How High Is High Enough For Hi-Resolution Audio?

How high should audio engineers go? (We're talking about high-resolution audio of course!) Joe Albano explores one of the digital theory behind a divisive topic amongst music and audio professionals.  

One of the more contentious debates in the audio industry centers around digital audio resolution. Is CD-quality still good enough, or should all digital sound adhere to the higher-res options that are now available? Ok, spoiler alert—there is no definitive answer, something you’ll realize quickly enough if you delve onto the tons of material available. Experienced audio professionals—the top guys in their fields—make different choices when it comes to audio resolution, so it’s worth taking a brief look at some of the issues they’re presented with. 

The (Very Simplified) Basics

The two benchmarks of digital audio quality are Sample Rate and Bit Resolution. Lower Sample Rate & Bit Resolution can mean a less-accurate numerical description of the (shape of the) audio wave, and that translates to reduced bandwidth and distortion. So, naturally, higher numbers are better—up to the limits of (human) perception. For the best balance between sound quality and system (computer) resources, we need to use a digital audio resolution that represents the audio with a level of accuracy that meets or slightly exceeds the limits of human auditory perception.

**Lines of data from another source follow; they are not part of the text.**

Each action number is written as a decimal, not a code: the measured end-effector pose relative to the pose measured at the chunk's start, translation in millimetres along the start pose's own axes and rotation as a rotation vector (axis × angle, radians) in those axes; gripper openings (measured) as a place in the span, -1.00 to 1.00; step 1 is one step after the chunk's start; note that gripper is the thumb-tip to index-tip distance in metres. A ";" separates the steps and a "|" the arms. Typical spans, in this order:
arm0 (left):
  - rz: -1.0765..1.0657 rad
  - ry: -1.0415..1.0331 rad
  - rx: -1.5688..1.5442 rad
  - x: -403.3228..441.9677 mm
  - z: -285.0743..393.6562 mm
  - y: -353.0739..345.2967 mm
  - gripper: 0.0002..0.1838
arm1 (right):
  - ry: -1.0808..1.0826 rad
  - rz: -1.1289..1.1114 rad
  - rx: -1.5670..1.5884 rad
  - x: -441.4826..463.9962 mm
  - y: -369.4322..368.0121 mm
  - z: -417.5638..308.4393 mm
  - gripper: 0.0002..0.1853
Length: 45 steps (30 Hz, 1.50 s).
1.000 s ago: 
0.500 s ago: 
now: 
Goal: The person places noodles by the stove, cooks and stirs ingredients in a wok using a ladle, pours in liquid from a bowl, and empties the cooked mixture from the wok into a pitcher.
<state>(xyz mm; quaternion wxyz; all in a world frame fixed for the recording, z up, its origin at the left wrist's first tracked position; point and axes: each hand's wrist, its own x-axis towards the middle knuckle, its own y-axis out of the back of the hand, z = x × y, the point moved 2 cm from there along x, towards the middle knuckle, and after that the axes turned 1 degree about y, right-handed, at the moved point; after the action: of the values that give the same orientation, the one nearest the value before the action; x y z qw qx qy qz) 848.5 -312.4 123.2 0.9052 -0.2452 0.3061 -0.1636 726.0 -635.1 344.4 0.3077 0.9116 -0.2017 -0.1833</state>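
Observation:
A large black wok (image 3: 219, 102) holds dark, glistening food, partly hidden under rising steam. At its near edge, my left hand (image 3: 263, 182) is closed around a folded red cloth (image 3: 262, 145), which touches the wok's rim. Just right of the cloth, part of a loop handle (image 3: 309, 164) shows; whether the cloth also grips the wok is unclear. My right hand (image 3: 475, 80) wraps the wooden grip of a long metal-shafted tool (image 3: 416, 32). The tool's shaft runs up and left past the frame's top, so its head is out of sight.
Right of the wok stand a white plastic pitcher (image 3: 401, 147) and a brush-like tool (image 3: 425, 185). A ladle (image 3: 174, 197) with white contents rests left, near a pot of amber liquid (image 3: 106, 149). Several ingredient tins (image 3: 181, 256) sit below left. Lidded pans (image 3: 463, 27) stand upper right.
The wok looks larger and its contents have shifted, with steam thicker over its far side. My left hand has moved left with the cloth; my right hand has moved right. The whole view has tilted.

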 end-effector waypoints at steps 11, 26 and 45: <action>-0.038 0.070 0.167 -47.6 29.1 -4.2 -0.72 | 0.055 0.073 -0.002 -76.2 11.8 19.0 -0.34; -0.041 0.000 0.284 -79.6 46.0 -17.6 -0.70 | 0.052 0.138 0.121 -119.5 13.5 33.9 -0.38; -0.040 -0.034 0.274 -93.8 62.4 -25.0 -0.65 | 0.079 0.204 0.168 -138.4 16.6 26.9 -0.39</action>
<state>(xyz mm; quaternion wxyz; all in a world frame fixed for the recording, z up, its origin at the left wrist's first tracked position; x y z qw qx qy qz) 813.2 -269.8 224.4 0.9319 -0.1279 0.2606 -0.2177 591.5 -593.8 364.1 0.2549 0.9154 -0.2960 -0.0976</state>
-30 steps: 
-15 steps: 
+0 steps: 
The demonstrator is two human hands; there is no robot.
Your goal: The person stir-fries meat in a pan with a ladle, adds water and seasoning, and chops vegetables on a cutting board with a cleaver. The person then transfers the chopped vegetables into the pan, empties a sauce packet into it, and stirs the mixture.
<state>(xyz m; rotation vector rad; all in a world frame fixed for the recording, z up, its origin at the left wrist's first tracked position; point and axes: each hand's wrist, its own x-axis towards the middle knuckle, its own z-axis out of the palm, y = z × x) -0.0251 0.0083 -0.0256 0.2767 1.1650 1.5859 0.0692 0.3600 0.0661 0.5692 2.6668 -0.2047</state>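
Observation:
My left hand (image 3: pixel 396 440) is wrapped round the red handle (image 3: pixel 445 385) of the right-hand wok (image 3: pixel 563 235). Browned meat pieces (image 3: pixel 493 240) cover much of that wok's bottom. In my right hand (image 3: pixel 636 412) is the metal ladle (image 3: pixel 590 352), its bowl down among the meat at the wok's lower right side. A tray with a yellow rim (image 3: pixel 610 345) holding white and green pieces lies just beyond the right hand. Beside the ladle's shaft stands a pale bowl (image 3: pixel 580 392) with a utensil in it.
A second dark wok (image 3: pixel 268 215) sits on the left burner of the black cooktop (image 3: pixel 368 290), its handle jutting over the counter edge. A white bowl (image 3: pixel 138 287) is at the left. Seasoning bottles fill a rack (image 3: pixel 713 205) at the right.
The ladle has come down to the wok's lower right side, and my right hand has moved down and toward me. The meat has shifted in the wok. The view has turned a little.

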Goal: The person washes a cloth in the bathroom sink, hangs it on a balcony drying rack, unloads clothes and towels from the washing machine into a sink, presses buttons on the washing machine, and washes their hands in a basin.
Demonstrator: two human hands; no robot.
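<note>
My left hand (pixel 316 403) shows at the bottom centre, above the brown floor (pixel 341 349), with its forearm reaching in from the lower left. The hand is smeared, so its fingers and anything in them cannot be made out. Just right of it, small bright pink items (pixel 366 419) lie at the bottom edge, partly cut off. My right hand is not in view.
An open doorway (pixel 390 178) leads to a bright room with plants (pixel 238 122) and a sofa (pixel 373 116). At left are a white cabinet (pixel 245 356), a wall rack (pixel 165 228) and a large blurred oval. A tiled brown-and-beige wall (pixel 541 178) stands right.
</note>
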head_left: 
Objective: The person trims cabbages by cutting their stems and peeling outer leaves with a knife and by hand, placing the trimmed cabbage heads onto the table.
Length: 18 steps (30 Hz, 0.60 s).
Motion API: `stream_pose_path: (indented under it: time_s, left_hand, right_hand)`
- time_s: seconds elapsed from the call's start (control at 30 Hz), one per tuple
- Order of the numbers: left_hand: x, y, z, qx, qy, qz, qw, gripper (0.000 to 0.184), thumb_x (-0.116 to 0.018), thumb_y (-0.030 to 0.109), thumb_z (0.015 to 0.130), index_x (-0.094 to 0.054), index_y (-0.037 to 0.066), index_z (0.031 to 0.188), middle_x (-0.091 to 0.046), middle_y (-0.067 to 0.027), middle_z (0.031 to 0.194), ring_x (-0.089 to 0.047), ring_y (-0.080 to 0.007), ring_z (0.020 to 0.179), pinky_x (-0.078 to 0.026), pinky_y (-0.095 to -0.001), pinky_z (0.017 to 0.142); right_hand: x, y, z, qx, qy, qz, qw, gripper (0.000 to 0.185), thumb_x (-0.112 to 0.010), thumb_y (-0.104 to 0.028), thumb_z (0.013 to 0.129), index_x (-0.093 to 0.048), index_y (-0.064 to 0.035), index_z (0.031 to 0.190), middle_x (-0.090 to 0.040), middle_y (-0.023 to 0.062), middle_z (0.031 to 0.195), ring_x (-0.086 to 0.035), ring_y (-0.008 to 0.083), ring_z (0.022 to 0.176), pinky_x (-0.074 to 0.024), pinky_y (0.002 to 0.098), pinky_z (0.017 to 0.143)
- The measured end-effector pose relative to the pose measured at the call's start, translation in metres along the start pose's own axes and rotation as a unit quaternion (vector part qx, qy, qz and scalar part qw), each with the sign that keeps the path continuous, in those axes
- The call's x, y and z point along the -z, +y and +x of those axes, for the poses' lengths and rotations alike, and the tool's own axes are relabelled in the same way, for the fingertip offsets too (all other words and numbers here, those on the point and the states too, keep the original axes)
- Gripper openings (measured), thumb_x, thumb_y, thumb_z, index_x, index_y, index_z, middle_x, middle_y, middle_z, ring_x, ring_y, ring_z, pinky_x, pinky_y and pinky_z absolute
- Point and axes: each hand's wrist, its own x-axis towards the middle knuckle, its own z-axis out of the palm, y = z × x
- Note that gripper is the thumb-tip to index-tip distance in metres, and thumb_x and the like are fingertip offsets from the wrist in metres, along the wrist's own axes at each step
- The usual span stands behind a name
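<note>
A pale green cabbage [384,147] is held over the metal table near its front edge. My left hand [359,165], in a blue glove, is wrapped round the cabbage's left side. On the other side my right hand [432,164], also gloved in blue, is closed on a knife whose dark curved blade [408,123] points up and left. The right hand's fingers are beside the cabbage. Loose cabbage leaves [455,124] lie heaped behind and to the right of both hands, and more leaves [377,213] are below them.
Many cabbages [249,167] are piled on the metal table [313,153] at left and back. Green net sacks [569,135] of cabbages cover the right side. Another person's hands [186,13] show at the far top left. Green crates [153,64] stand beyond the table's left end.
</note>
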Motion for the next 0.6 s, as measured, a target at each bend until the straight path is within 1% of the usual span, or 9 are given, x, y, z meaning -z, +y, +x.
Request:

For years, those two benchmarks were standardized. CD’s standard 44.1kHz Sampling Rate, and the Post Production industry’s standard 48 kHz Sampling Rate, guarantee bandwidth up to 22.5k or 24k, respectively, exceeding human hearing, which barely makes it to ~20 kHz. And CD’s 16 bits of digital resolution provide ~ 96 dB of dynamic range, plus a vanishingly low noise floor, and though this doesn’t quite meet or exceed the limits of human hearing (~120 dB dynamic range), it eliminated most analog flaws (tape hiss, surface noise, wow & flutter). The very low-level digital (Quantization) distortion present below -90 dB was effectively done away with by clever engineering, via the use of Dither, making it, for all practical purposes, imperceptible, and “CD-Quality” was the gold standard for years.

Please Sir, May I Have Some More..

But if the original standard(s) met (at least perceptually) the theoretical requirements, why the call for higher resolutions? Is it really necessary to make use of the higher Bit Resolutions available currently—24 instead of 16 bits, and Sample Rates like 96 kHz, that are double (or quadruple) the original 44.1k and 48k standards, and which may negatively impact computer resources in bigger sessions? Will a 24/96 recording really sound that much better than 16/44.1... or will there even be any perceptible difference out in the real world? Let’s take a (very simplified) look at a couple of the relevant aspects of digital theory and implementation, to get a better handle on the question.

A Bit of This, a Bit of That

First off, the easy part—Bit Resolution. The one thing that everyone agrees on is that the 144 dB dynamic range of 24-bit audio is cleaner than 16-bit—it’s easily demonstrable and provable. The inevitable low-level Quantization distortion, which was (theoretically) just above the limit of human perception (the 120 dB dynamic range of human hearing), is now comfortably below it, and completely inaudible. 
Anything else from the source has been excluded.